Reproduce all of the data exactly, with no line skipped.
━━━━━━━━━━━━━━━━━━━━━━━━━━━━━━
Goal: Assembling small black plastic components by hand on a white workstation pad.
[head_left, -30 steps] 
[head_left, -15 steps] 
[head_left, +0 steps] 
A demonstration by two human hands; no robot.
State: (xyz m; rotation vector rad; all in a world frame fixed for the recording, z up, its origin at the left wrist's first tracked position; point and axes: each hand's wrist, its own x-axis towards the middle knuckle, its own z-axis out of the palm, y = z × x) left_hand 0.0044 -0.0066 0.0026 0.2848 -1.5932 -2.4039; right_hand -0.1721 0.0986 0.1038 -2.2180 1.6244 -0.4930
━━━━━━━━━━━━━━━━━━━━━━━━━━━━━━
• **ANSWER BOX**
Goal: Assembling small black plastic components by hand on a white workstation pad.
[head_left, -30 steps] 
[head_left, -15 steps] 
[head_left, +0 steps] 
A demonstration by two human hands; no robot.
State: (xyz m; rotation vector rad; all in a world frame fixed for the recording, z up, its origin at the left wrist's first tracked position; point and axes: each hand's wrist, its own x-axis towards the middle knuckle, its own z-axis out of the palm, y = z × x) left_hand 0.0044 -0.0066 0.0026 0.2848 -1.5932 -2.4039; right_hand -0.1721 0.0986 0.1038 -2.2180 1.6244 -0.4930

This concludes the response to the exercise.